**Brief:** Images excluded, repeat each entry below exactly.

[Extracted data entries]
---------------

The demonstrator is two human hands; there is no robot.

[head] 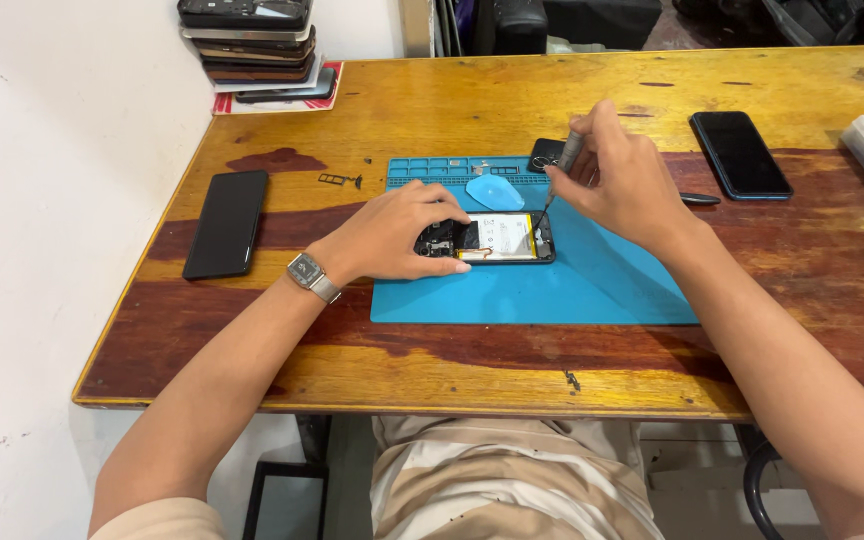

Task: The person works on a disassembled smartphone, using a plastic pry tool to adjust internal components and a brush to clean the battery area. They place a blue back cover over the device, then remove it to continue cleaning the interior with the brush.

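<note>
Head camera view, left to right: left hand [397, 238] presses flat on the opened black phone with white battery [497, 238], lying on the blue rubber mat [592, 285]. Right hand [617, 175], fingers closed, holds a thin grey screwdriver [564, 160]; its tip may slip and scratch the board. Mat's far tray slots [432, 170] look mostly empty.

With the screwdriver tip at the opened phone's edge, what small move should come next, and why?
Probably turn the thin grey screwdriver in place. The right hand holds it upright with its tip at the right end of the opened black phone, and the left hand pins the phone to the blue mat.
</note>
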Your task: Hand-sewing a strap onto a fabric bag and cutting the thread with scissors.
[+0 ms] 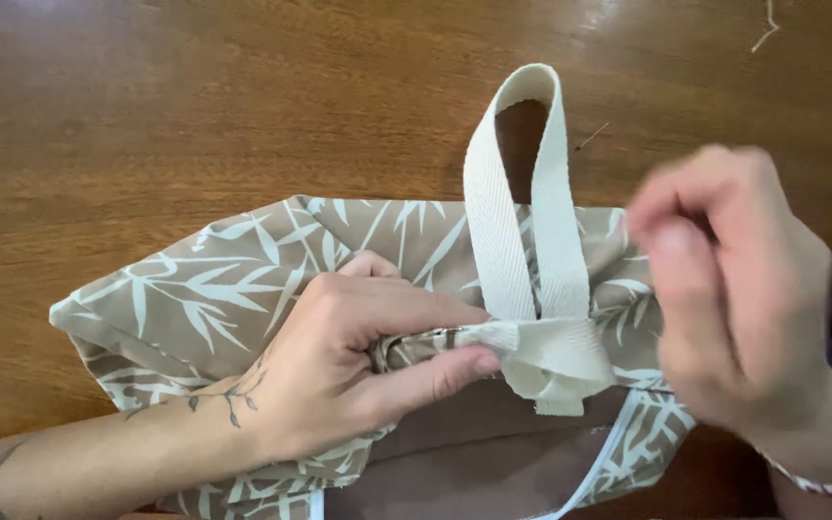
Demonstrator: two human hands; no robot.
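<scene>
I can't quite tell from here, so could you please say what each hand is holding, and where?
Left hand pinches the bag at its edge beside the strap. Right hand is blurred; no hold visible.

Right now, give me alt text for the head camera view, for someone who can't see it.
The left hand pinches the edge of a tan leaf-print fabric bag beside its cream webbing strap, on a brown wooden table. The right hand, blurred, hovers loosely closed above the bag's right side.
</scene>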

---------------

**Solution to this exercise:**
The demonstrator is two human hands; there is no robot.

[head] 

Task: The person works on a disassembled smartphone, using a plastic pry tool to adjust internal components and a brush to clean the battery area. They place a blue back cover over the device, then remove it to continue cleaning the interior with the brush.

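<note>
Head camera view, left to right: left hand [397, 238] presses flat on the opened black phone with white battery [497, 238], lying on the blue rubber mat [592, 285]. Right hand [617, 175], fingers closed, holds a thin grey screwdriver [564, 160]; its tip may slip and scratch the board. Mat's far tray slots [432, 170] look mostly empty.

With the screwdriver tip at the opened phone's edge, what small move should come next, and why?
Probably turn the thin grey screwdriver in place. The right hand holds it upright with its tip at the right end of the opened black phone, and the left hand pins the phone to the blue mat.
</note>
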Your task: Hand-sewing a strap onto a fabric bag and cutting the thread with scissors.
[+0 ms] 
Demonstrator: two human hands; no robot.
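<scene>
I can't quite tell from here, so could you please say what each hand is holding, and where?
Left hand pinches the bag at its edge beside the strap. Right hand is blurred; no hold visible.

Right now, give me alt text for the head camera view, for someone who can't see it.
The left hand pinches the edge of a tan leaf-print fabric bag beside its cream webbing strap, on a brown wooden table. The right hand, blurred, hovers loosely closed above the bag's right side.
</scene>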

Nothing more remains to be done for this exercise.